**Try it**
The word "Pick" marks the lines to report; pull each of them from the listing.

◆ ◆ ◆ ◆ ◆ ◆ ◆

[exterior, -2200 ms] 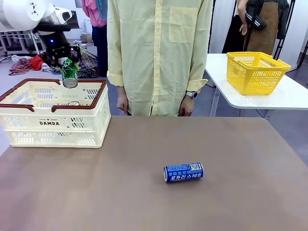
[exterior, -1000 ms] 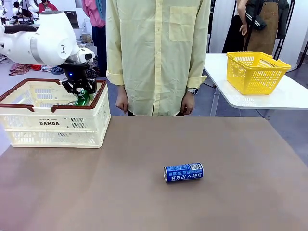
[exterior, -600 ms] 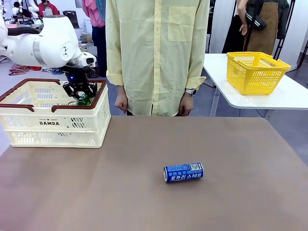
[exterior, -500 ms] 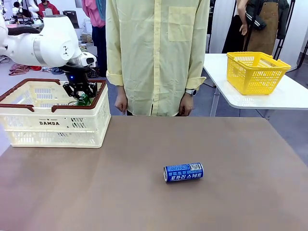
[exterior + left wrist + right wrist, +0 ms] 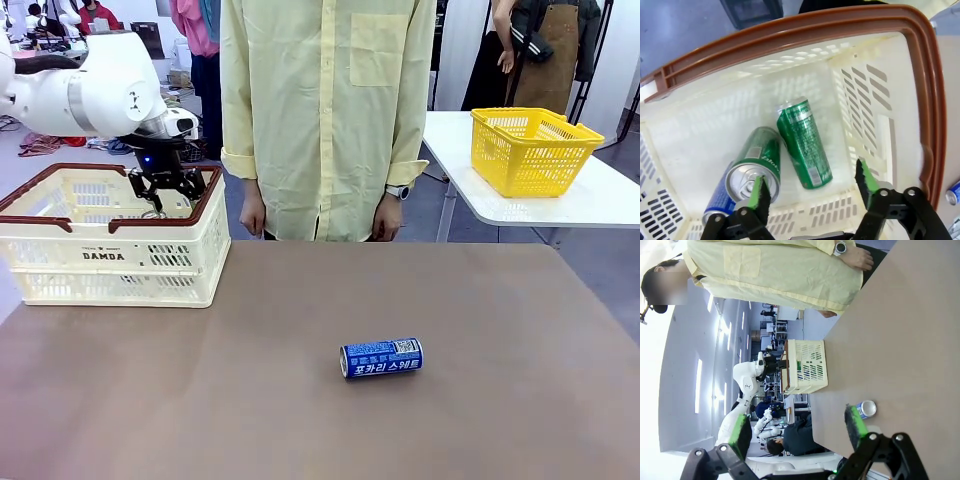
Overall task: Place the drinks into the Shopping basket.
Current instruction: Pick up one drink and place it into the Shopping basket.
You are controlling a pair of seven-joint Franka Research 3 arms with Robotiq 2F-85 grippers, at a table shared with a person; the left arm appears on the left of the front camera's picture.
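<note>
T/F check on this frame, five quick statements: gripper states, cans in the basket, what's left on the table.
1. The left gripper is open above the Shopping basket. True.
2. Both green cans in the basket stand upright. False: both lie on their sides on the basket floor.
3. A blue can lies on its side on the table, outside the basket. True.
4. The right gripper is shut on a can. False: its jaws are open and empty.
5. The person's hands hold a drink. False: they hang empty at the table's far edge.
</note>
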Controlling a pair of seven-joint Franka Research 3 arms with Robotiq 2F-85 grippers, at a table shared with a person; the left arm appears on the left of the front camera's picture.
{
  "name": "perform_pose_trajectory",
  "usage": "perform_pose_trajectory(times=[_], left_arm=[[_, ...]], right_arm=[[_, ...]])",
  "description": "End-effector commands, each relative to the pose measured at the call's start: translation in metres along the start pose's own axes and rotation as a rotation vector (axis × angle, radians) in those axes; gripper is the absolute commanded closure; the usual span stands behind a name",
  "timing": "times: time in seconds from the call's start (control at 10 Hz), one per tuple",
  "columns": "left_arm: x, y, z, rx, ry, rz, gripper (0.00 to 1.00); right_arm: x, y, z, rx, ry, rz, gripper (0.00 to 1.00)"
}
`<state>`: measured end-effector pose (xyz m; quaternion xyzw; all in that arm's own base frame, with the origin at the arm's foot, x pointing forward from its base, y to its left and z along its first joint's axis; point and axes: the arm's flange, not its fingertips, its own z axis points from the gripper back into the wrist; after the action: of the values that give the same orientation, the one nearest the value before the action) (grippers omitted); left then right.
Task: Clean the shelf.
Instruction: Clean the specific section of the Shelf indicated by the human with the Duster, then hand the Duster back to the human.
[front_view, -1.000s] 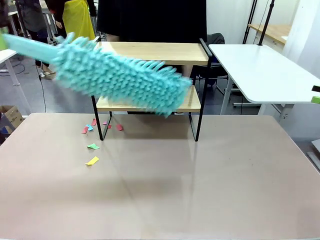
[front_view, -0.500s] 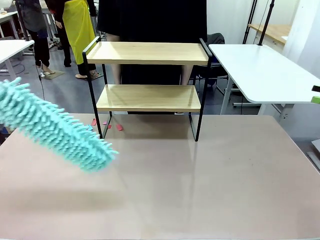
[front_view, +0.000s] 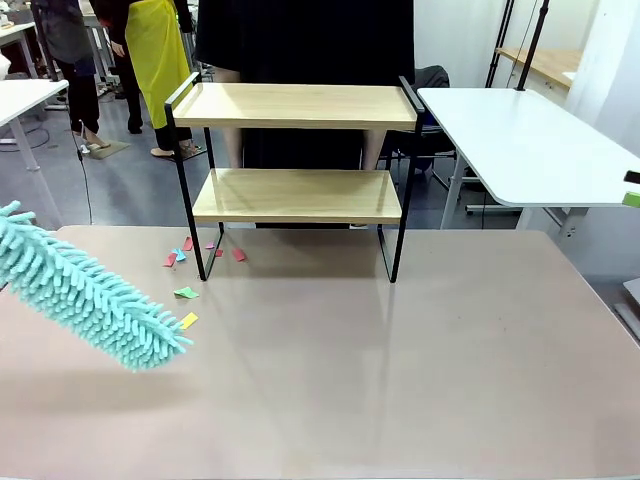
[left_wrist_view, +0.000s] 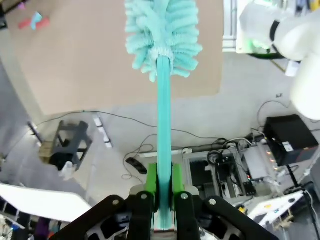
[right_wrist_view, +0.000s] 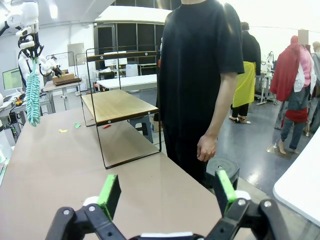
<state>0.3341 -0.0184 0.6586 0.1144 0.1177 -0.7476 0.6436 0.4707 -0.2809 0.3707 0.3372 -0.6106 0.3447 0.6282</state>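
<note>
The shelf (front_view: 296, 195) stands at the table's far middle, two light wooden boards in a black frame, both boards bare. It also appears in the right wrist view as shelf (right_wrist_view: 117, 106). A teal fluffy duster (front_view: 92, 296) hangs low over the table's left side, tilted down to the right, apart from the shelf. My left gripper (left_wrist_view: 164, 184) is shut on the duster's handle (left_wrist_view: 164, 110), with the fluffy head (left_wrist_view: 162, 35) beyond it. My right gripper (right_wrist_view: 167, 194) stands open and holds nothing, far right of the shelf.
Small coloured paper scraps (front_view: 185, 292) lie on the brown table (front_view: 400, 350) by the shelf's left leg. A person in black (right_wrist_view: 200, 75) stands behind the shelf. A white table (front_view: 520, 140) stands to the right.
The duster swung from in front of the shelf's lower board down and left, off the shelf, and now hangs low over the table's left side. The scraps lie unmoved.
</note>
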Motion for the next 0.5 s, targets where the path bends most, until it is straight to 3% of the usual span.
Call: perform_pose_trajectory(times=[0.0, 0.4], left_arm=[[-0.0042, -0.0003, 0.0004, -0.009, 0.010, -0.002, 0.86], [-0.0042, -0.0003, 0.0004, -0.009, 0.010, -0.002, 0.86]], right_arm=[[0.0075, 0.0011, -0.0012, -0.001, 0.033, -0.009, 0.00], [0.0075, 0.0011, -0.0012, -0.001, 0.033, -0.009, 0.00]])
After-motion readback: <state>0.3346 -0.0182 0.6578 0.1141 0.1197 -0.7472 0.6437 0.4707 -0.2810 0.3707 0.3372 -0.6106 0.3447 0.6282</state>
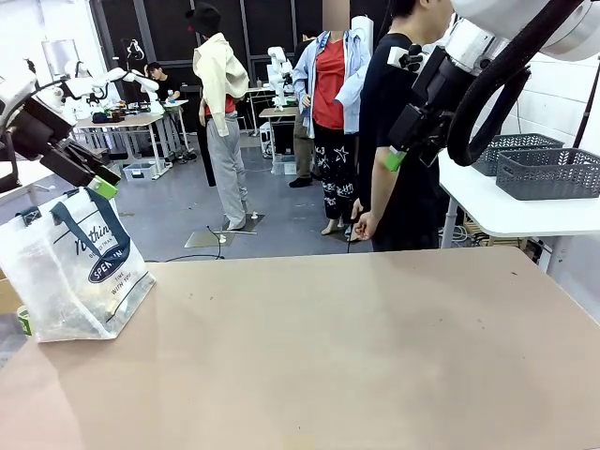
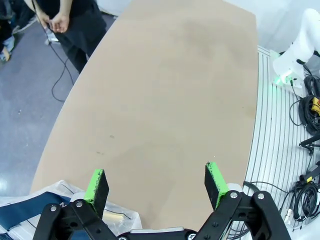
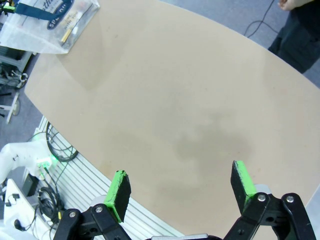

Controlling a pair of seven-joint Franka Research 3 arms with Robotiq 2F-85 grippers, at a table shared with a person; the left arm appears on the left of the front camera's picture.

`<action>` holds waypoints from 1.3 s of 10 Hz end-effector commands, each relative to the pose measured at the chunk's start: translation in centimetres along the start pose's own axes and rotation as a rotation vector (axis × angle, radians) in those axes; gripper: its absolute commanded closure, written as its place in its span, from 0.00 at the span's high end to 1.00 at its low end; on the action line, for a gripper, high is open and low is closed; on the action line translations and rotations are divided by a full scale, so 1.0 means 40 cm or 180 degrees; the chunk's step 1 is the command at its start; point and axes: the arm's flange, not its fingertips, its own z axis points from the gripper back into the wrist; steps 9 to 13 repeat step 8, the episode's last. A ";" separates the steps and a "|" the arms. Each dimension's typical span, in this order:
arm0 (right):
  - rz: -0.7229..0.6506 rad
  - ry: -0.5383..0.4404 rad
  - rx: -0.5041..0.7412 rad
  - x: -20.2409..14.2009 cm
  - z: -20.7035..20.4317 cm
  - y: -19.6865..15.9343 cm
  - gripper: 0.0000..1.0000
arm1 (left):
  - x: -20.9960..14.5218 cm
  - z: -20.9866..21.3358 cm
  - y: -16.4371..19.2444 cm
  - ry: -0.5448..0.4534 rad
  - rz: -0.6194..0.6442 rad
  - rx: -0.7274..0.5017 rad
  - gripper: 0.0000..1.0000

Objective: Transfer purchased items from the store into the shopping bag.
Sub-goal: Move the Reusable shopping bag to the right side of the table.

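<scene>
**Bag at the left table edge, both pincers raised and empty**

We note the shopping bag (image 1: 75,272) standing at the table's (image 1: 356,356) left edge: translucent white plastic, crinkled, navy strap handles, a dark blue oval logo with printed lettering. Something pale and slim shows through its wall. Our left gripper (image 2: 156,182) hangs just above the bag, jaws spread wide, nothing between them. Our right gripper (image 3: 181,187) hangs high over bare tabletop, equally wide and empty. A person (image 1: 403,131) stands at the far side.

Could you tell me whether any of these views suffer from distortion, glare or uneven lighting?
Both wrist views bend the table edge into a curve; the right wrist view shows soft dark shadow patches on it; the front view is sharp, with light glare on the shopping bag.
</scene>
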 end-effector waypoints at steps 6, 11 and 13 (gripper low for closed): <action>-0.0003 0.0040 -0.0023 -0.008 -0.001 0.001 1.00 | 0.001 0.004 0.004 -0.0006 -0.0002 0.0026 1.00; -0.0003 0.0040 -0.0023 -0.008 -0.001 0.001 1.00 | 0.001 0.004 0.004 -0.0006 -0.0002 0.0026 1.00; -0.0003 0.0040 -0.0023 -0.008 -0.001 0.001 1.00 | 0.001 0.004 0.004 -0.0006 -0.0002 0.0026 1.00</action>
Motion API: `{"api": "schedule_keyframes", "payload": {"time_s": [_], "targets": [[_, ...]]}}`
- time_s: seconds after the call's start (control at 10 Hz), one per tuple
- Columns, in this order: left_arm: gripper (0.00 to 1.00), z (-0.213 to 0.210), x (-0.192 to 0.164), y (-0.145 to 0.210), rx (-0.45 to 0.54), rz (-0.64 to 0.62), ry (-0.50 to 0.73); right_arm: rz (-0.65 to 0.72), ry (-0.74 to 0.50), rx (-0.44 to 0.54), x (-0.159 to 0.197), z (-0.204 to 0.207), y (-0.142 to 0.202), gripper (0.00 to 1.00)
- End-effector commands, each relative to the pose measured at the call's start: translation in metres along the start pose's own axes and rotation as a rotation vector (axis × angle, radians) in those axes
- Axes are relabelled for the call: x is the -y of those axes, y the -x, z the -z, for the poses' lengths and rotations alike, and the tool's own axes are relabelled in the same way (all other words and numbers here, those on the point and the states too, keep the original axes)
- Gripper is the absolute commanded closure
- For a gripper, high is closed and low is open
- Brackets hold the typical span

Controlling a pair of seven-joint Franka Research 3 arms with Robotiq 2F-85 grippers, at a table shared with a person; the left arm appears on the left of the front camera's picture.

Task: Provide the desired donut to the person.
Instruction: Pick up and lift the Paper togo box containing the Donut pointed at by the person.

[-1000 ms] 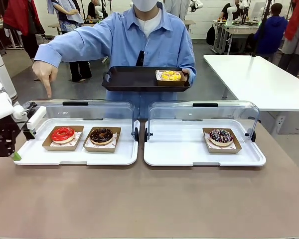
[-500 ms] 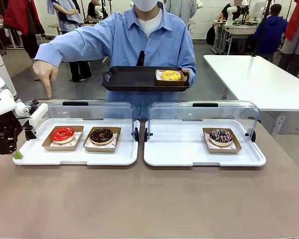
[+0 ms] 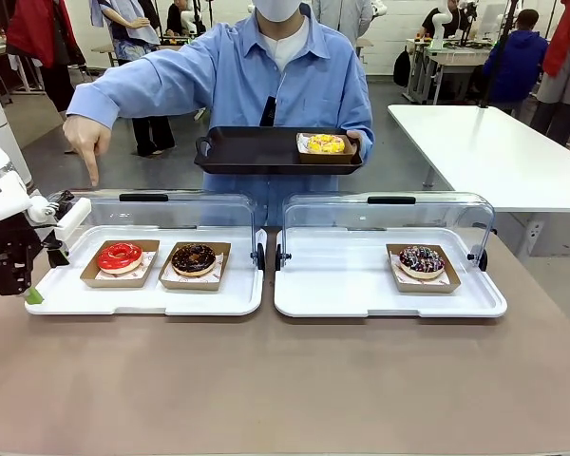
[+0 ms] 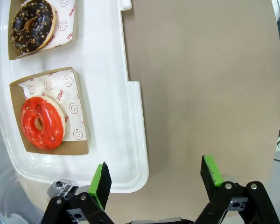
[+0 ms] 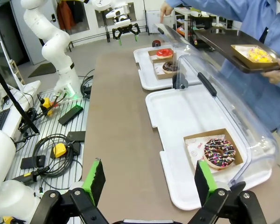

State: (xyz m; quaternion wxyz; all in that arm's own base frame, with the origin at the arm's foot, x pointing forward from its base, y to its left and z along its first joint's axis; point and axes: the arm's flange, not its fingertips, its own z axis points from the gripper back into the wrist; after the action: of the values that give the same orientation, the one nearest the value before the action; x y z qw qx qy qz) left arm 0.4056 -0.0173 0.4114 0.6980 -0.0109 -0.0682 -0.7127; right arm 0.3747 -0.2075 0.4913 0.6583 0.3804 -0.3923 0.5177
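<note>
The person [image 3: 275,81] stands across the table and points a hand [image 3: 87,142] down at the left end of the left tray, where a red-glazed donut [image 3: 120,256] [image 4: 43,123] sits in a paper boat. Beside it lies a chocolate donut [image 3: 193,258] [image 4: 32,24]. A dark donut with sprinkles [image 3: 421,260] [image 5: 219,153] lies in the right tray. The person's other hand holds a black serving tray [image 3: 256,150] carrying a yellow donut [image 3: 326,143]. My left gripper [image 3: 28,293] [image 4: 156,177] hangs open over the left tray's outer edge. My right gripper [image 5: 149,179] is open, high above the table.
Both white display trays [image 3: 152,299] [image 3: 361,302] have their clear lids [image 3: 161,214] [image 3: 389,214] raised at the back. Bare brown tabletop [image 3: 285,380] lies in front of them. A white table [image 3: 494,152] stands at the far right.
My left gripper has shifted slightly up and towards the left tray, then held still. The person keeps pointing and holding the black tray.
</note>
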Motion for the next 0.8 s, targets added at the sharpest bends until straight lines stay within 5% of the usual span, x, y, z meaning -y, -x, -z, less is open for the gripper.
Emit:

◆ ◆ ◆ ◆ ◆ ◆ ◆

**Exercise response**
Current instruction: Pick up one drink and place it into the Shopping basket.
Instruction: Pick up and lift the Paper togo box containing the Donut pointed at by the person.

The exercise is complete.